Kamis, 03 September 2020

Definisi yang Melatari Tragedi

Definisi yang Melatari Tragedi[1] 

(Hal-6) Seorang remaja turut membunuh. Dua orang korbannya. Semua heran dan tak habis mengerti, bagaimana semua itu ditafsirkan dalam ilmu perilaku. Maka beberapa pihak merasa perlu melakukan pendampingan. Tragedy yang mengguncang kota Depok baru-baru ini tidak saja karena kematian yang tragis, tapi juga banyaknya paradoks.



Meski otak pembunuhan itu adalah orang-orang yang berumur, terkait utang-piutang, tapi kerelaan anak-anak itu untuk terlibat sungguh menggenaskan. Memandang ulah keji itu secara menyeluruh, tetap saja melahirkan debat. Bahkan di ranah hukum yang mudah bisa mengolah perkara itu, perbedaan tetap terjadi.  Misalnya apakah mungkin anak itu diancam dengan hukuman mati.
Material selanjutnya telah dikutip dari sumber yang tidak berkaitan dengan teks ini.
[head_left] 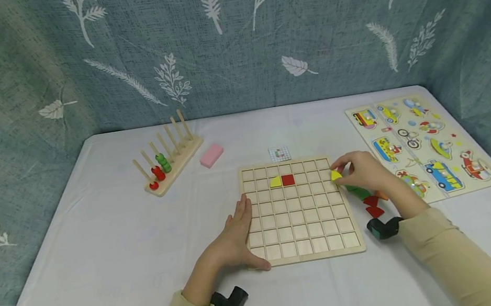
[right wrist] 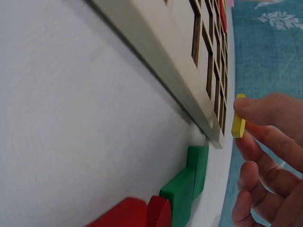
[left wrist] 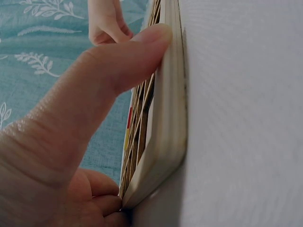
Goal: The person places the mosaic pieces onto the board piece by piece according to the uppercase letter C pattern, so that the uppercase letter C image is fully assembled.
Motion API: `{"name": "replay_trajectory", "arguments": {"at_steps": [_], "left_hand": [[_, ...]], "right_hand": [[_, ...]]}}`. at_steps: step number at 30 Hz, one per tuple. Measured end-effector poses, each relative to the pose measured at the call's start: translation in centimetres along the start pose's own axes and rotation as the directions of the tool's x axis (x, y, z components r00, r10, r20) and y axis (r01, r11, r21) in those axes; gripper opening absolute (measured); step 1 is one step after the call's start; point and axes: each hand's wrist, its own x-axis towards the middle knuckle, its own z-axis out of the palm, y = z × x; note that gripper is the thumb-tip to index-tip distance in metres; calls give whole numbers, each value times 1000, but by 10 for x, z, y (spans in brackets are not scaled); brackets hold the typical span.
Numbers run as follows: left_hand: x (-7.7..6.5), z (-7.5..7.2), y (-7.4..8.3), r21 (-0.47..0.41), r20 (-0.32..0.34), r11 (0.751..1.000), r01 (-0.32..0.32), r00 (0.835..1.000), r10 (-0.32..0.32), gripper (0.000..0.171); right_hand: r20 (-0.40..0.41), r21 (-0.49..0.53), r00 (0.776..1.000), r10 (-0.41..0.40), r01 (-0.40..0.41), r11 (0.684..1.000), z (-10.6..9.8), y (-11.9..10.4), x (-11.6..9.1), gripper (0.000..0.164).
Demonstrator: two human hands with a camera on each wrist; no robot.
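Yellow piece [head_left: 335, 175] is pinched between the thumb and finger of your right hand [head_left: 364, 169], near the far right corner of the gridded board [head_left: 309, 258]. You seem to be midway between picking and placing; the next move probably calls for carrying it inward and turning it to match a cell. It sits right at your fingertips, edge-on in the right wrist view and apart from the frame. Your left hand [head_left: 235, 236] grasps nothing, its fingers extended along the left edge and its thumb at the near corner, apparently steadying. Green pieces [head_left: 357, 191] and red pieces [head_left: 374, 212] lie on the worktop [head_left: 98, 249] beneath your right grip.
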Motion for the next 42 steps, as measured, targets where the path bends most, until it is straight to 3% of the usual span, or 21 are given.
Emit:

Dan, seperti ini bukan kasus pertama.

Tetapi yang lebih mendasar dari itu semua, masalah besarnya terletak pada kerancuan kita dalam mendefinisikan anak dan orang dewasa. Kerancuan itu disebabkan adanya cluster yang kita masukkan di tengahnya: fase remaja. Mereka anak-anak tanggung yang secara akal sudah mengerti mana salah dan mana benar. Tetapi secara hukum kita beri toleransi keterlaluan atas ulah mereka. Remaja adalah status yang diciptakan oleh berbagai kepentingan. Salah satunya industry. Ada bisnis yang sangat besar dengan pasar yang disebut remaja. Tapi ongkos yang harus kita bayar seringkali mahal.

Itulah mengapa dalam Islam, hanya dikenal anak-anak dan dewasa. Anak-anak dengan mudah kita pahami sebagai mereka yang belum baligh. Sehingga salah dan benar tidak punya tuntutan. Sebaliknya orang dewasa, adalah mereka yang secara nyata telah baligh, maka salah dan benarnya punya konsekuensi hukum.

Tetapi dengan fase baru yang bernama remaja, kita menciptakan ambigu yang mengerikan. Mereka layak dihukum atas tindak criminal. Tetapi sisim sosial kita membodohi mereka dengan status aneh, belum sepenuhnya punya konsekuensi hukum apapun atas perangai mereka.

Di Amerika Serikat, seorang mahasiswa cerdas membunuh penonton bioskop. Itu tragedi mengerikan yang menghilangkan belasan nyawa, melukai puluhan lainnya, sekaligus mengacaukan banyak logika. Logika kebebasan memiliki senjata. Logika rasa aman. Juga perdebatan tentang apakah itu disebut tindakan teror atau tidak. Sebab selama ini, dunia dipaksa memaknai kata teror secara subyektif hanya bila dikaitkan dengan aliran agama. Begitupun, masih aka nada debat, apakah Holmes, penembak maut itu layak di hokum atau tidak? Bila dimungkinkan misalnya tidak waras.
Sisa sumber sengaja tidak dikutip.